▶ _Your assignment_: Beginning with the first entry, restate the data word for word and leave out the images.

(Data extract)

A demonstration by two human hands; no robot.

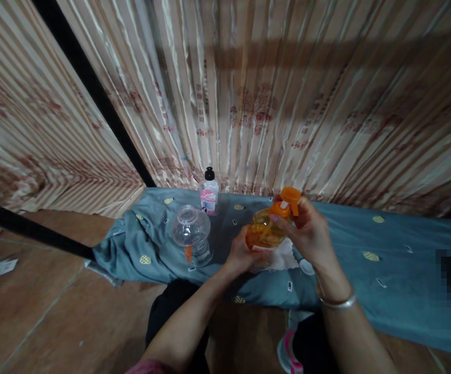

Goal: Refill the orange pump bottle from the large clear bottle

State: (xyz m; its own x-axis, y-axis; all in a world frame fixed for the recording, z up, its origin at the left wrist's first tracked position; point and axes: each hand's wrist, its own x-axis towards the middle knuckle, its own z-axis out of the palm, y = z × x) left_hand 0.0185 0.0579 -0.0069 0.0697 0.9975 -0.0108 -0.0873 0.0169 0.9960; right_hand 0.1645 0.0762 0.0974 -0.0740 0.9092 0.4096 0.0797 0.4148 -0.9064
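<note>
A spray bottle (261, 232) with amber liquid is held above the cloth-covered surface, tilted to the right. My left hand (241, 253) is closed around its lower body. The fingers of my right hand (312, 229) grip the orange trigger head (290, 196) at the top. Whether the head is screwed on tight cannot be seen. To the left stands a clear, round-bellied plastic container (189, 229) with an open neck and an orange patch low on it. Behind it is an upright clear bottle (209, 198) with a black cap and pink label.
Blue-grey patterned cloth (350, 254) covers the long low surface. White paper or tissue (283, 257) lies beneath the spray bottle, beside a small round white lid (306, 267). A striped curtain (249, 104) hangs behind. A dark pole (96, 93) slants down at the left.
</note>
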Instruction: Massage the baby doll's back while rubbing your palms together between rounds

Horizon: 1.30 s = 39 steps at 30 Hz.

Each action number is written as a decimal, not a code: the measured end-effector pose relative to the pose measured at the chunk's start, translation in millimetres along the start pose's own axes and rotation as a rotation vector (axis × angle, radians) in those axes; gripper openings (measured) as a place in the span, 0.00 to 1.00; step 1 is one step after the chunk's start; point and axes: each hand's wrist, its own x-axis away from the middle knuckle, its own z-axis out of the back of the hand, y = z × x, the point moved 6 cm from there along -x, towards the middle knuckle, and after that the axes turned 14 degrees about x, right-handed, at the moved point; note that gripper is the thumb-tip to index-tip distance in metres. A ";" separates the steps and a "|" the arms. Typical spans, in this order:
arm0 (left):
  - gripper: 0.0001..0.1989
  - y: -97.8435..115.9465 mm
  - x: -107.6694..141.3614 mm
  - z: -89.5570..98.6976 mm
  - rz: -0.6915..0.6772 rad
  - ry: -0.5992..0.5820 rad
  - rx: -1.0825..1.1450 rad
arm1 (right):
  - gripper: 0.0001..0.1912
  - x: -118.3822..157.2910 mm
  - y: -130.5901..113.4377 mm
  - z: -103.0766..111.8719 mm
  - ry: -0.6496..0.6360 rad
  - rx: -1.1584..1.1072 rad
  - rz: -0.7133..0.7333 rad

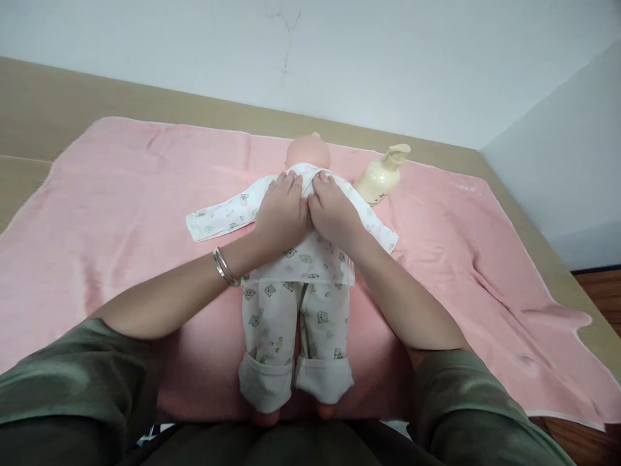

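A baby doll [308, 153] lies on the pink blanket, its head away from me and its feet at the near edge. It wears a white printed shirt [310, 266] and matching trousers [323, 317] with turned-up cuffs. My left hand [281, 213] rests on the left side of the shirt's upper front, fingers extended toward the collar. Opposite it, my right hand [334, 213] lies on the right side, fingertips at the collar edge. Both thumbs come close together at the middle. The shirt's sleeves spread out to either side; the cloth beneath my palms is hidden.
A cream pump bottle [381, 178] leans tilted beside the doll's right-hand sleeve. The pink blanket [121, 194] is wrinkled and covers most of the tan tabletop [160, 97]. A white wall [363, 65] stands behind, with another wall at the right.
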 end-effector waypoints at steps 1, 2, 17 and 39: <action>0.29 11.3 5.4 -1.1 -0.042 -0.018 -0.048 | 0.31 -5.9 7.2 -0.6 0.007 -0.016 -0.032; 0.29 20.3 9.4 -1.6 -0.072 -0.030 -0.089 | 0.32 -10.1 12.5 -1.1 0.016 -0.022 -0.059; 0.31 -13.9 -18.4 7.2 0.213 -0.004 -0.036 | 0.27 10.0 -11.1 0.3 0.094 0.106 0.088; 0.31 24.1 -4.8 7.1 0.180 -0.205 -0.083 | 0.29 -18.2 23.6 -1.2 0.112 -0.041 0.036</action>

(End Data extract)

▶ _Answer box_:
A demonstration by two human hands; no robot.


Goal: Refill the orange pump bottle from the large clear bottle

State: (xyz m; its own x-axis, y-axis; all in a world frame fixed for the recording, z up, its origin at the left wrist's first tracked position; point and axes: each hand's wrist, its own x-axis towards the middle knuckle, its own z-axis out of the palm, y = z × x) left_hand 0.0185 0.0579 -0.0069 0.0697 0.9975 -0.0108 -0.0873 0.0169 0.9960; right_hand 0.1645 0.0762 0.0974 -0.0740 0.9092 0.4096 0.0797 0.4148 -0.9064
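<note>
A spray bottle (261, 232) with amber liquid is held above the cloth-covered surface, tilted to the right. My left hand (241, 253) is closed around its lower body. The fingers of my right hand (312, 229) grip the orange trigger head (290, 196) at the top. Whether the head is screwed on tight cannot be seen. To the left stands a clear, round-bellied plastic container (189, 229) with an open neck and an orange patch low on it. Behind it is an upright clear bottle (209, 198) with a black cap and pink label.
Blue-grey patterned cloth (350, 254) covers the long low surface. White paper or tissue (283, 257) lies beneath the spray bottle, beside a small round white lid (306, 267). A striped curtain (249, 104) hangs behind. A dark pole (96, 93) slants down at the left.
</note>
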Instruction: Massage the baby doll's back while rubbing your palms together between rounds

Horizon: 1.30 s = 39 steps at 30 Hz.

Each action number is written as a decimal, not a code: the measured end-effector pose relative to the pose measured at the chunk's start, translation in millimetres along the start pose's own axes and rotation as a rotation vector (axis × angle, radians) in those axes; gripper openings (measured) as a place in the span, 0.00 to 1.00; step 1 is one step after the chunk's start; point and axes: each hand's wrist, its own x-axis away from the middle knuckle, its own z-axis out of the back of the hand, y = z × x, the point moved 6 cm from there along -x, towards the middle knuckle, and after that the axes turned 14 degrees about x, right-handed, at the moved point; note that gripper is the thumb-tip to index-tip distance in metres. A ";" separates the steps and a "|" the arms. Typical spans, in this order:
arm0 (left):
  - gripper: 0.0001..0.1989
  - y: -97.8435..115.9465 mm
  - x: -107.6694..141.3614 mm
  - z: -89.5570..98.6976 mm
  - rz: -0.6915..0.6772 rad
  - ry: -0.5992..0.5820 rad
  - rx: -1.0825..1.1450 rad
arm1 (right):
  - gripper: 0.0001..0.1912
  - x: -118.3822..157.2910 mm
  - y: -130.5901..113.4377 mm
  - z: -103.0766..111.8719 mm
  - ry: -0.6496..0.6360 rad
  - rx: -1.1584..1.1072 rad
  - rz: -0.7133..0.7333 rad


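A baby doll [308, 153] lies on the pink blanket, its head away from me and its feet at the near edge. It wears a white printed shirt [310, 266] and matching trousers [323, 317] with turned-up cuffs. My left hand [281, 213] rests on the left side of the shirt's upper front, fingers extended toward the collar. Opposite it, my right hand [334, 213] lies on the right side, fingertips at the collar edge. Both thumbs come close together at the middle. The shirt's sleeves spread out to either side; the cloth beneath my palms is hidden.
A cream pump bottle [381, 178] leans tilted beside the doll's right-hand sleeve. The pink blanket [121, 194] is wrinkled and covers most of the tan tabletop [160, 97]. A white wall [363, 65] stands behind, with another wall at the right.
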 end-effector waypoints at steps 1, 2, 17 and 39: <action>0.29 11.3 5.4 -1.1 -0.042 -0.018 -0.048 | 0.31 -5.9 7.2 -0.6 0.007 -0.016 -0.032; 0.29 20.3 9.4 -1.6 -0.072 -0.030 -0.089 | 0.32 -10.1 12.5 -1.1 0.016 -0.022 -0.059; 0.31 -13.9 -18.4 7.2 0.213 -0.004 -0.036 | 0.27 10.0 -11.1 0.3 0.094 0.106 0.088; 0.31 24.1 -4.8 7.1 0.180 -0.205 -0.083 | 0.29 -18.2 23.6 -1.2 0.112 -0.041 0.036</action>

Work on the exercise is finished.